My guitar is not wired for sound

Good. Acoustic guitar sounds better with a mic than with a direct cable.

I was thinking of getting this for the purpose

Why? Why would you pay for all those effects and amp models just to record an acoustic guitar? Acoustic guitar is almost always recorded clean. At most, you might want a few basic effects like reverb, which you could add in GarageBand. Buy a microphone that plugs directly into a USB port. I use this Audio-Technica mic on a separate stand (for acoustic guitar and vocals).

You can adjust the volume of the track you're recording in GarageBand to compensate for whatever volume loss is caused by the headphones.

I recommend looking for a comprehensive guide on how to use GarageBand -- either a website or a book. As bono_x said, you seem to want more guidance than one AskMe thread can provide.
posted by John Cohen at 10:41 AM on May 1, 2012


Sorry, bongo_x.
posted by John Cohen at 10:42 AM on May 1, 2012


If you have a Guitar Center local, they have been running series of recording seminars that focus on GarageBand using a Mac.

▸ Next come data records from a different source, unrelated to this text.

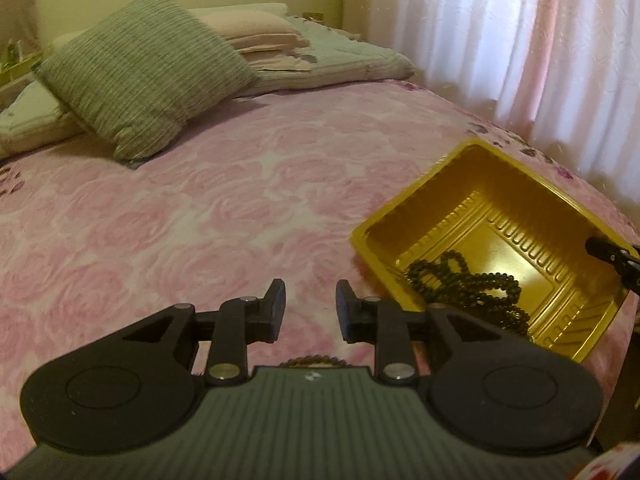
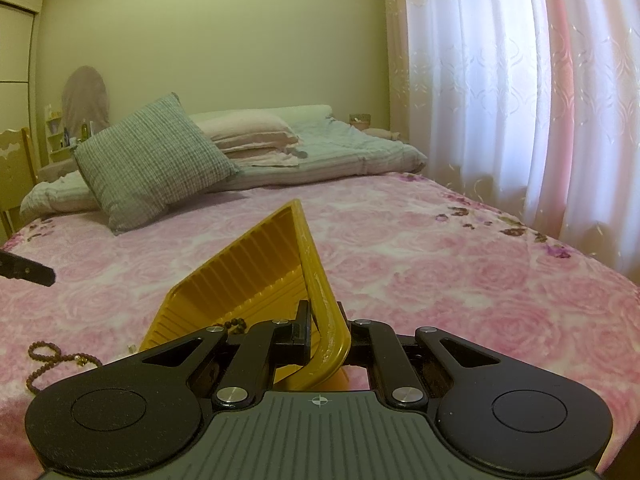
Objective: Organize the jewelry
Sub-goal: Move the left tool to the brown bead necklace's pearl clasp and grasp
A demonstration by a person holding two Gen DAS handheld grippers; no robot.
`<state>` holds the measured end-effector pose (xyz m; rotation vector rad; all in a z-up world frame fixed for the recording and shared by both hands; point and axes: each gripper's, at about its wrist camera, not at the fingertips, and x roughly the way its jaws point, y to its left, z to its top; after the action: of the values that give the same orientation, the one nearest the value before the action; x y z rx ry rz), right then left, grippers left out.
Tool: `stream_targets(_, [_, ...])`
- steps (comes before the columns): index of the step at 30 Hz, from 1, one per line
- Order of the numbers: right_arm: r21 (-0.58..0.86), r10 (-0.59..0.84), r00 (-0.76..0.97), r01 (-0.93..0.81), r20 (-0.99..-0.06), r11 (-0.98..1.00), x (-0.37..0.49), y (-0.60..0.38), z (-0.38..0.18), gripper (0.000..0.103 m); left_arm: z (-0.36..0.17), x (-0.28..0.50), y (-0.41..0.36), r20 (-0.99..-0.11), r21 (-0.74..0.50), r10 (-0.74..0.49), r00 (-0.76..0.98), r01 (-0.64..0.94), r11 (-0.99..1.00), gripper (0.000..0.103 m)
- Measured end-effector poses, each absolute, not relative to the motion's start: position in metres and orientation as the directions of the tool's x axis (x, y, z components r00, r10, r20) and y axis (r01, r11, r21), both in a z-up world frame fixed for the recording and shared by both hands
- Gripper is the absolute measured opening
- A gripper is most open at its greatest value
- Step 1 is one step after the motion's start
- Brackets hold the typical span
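A yellow plastic tray point(image 1: 404, 216) sits tilted on the pink bedspread at the right, with a black bead necklace point(image 1: 476, 284) in it. My left gripper point(image 1: 310, 308) is open and empty just left of the tray. A brown bead bracelet point(image 1: 314, 360) peeks out under it. In the right wrist view my right gripper point(image 2: 326, 330) is shut on the tray's rim point(image 2: 328, 320) and lifts that side. A brown bead necklace point(image 2: 52, 360) lies on the bedspread at the lower left, and a few beads point(image 2: 236, 325) show inside the tray. The right gripper's tip point(image 1: 612, 256) shows at the tray's right edge.
A green striped cushion point(image 1: 148, 68) and folded blankets point(image 1: 320, 60) lie at the head of the bed. White-pink curtains point(image 1: 520, 40) hang along the right side. The left gripper's tip point(image 2: 28, 272) shows at the left of the right wrist view.
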<state>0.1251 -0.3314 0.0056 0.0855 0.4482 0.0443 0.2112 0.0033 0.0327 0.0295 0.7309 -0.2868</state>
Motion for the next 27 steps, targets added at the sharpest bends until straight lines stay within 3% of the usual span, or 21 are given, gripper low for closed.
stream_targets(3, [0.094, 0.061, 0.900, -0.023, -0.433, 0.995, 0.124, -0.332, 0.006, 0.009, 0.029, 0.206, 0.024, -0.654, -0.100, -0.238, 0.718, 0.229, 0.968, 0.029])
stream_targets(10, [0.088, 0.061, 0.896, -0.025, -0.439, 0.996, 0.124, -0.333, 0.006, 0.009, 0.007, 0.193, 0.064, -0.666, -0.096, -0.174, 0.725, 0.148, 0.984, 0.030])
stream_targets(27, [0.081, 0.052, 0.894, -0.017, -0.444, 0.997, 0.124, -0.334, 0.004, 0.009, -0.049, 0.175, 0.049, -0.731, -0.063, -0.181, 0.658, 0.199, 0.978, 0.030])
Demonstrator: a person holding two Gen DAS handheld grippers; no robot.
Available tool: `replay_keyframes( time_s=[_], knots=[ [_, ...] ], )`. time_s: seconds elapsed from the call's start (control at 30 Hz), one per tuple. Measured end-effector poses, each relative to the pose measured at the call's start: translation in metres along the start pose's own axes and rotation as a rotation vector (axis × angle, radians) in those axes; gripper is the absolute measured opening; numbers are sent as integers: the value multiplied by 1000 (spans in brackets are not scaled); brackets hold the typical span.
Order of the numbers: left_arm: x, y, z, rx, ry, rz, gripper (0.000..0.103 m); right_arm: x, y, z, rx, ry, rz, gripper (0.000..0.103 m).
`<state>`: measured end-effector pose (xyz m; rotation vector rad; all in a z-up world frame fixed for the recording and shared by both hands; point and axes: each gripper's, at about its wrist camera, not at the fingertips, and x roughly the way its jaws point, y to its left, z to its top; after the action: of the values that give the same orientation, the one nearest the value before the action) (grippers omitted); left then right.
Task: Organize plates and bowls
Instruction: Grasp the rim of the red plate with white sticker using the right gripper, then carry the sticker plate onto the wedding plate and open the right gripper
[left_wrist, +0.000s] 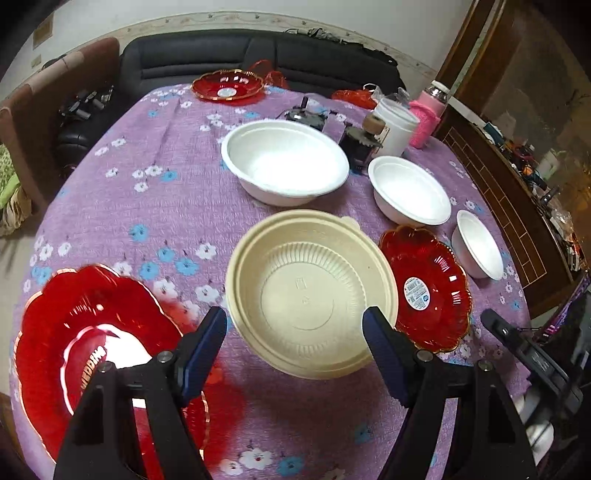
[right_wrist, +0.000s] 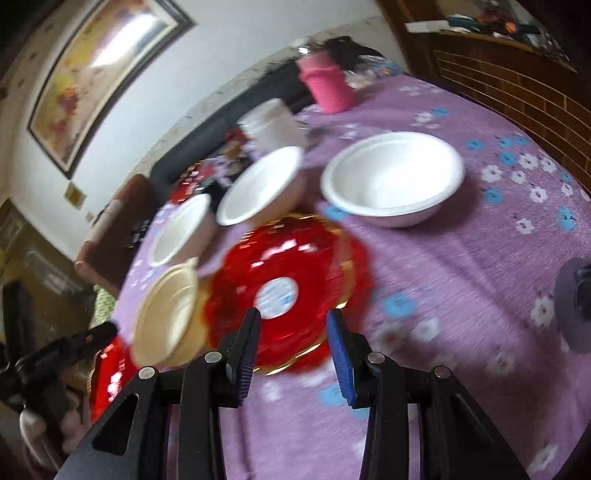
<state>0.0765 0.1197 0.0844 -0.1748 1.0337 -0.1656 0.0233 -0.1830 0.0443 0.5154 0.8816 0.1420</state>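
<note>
My left gripper (left_wrist: 295, 332) is open and empty, its jaws either side of the near rim of a cream ribbed bowl (left_wrist: 310, 291). A large red plate (left_wrist: 92, 350) lies at its lower left, a smaller red plate (left_wrist: 424, 288) to the bowl's right, and a third red plate (left_wrist: 227, 85) at the table's far edge. Three white bowls, large (left_wrist: 286, 162), medium (left_wrist: 408, 190) and small (left_wrist: 478, 243), stand behind. My right gripper (right_wrist: 293, 328) is open and empty just above the near edge of the smaller red plate (right_wrist: 291, 273). The right view is blurred.
A purple flowered cloth (left_wrist: 147, 192) covers the round table. A white tub (left_wrist: 395, 125), a pink bottle (left_wrist: 428, 118) and small dark gadgets (left_wrist: 306, 112) stand at the back. A black sofa (left_wrist: 221, 62) is behind, a wooden cabinet (left_wrist: 517, 206) at right.
</note>
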Motion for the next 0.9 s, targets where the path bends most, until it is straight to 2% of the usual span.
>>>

It's a 4 week course (free!), and I think this week is the first lesson on signal flow and mic techniques - just what you're looking for.
posted by InfidelZombie at 10:57 AM on May 1, 2012 [2 favorites]


You have a lot of basic questions that could be pretty easily handled with an hour or two of recording instruction. Ask around and find a mid-range recording studio in your area (maybe a community college?) and book 2 hours of time, saying that you'd like to record 1 song and learn the basics so you can follow up by yourself. It will cost maybe $100 at most and will save you untold hours of hemming and hawing trying to figure all this stuff out blind.

There is lots of good advice here, but I'm guessing that every answer only raises two more questions for you. A helpful studio engineer will get you started on the right path in no time.
posted by Aquaman at 12:11 PM on May 1, 2012


General recommendations for software: Reaper

General recommendations for hardware: You will need headphones for what you are trying to do. I have a pair of Sennheiser HD280s.

You have an analog input on the Macbook Pro. I sometimes use a 1/4" to 1/8" adapter and plug my mic preamp directly into that.

Reaper is fairly straightforward to use. If you end up going that route, I'd be happy to answer any questions, general or specific, either in this thread or via mail.

You can even record using the built-in mic in your MacBook - this is not going to sound as good as a dedicated mic, but will give you an idea while you figure out the software.
posted by dubold at 12:15 PM on May 1, 2012


It's pretty simple really. Get some multitrack software (Garageband would seem the obvious choice). Set up a track for recording. Plug in your microphone (a simple USB mic will do, you can splurge on a fancier rig once you feel comfortable with all this) and your headphones, play your riff. Create a second track and set it up for recording: you will now hear your first track and you can simply play along to it. Repeat until you have all the tracks you want, and mix it down until it sounds the way you like it.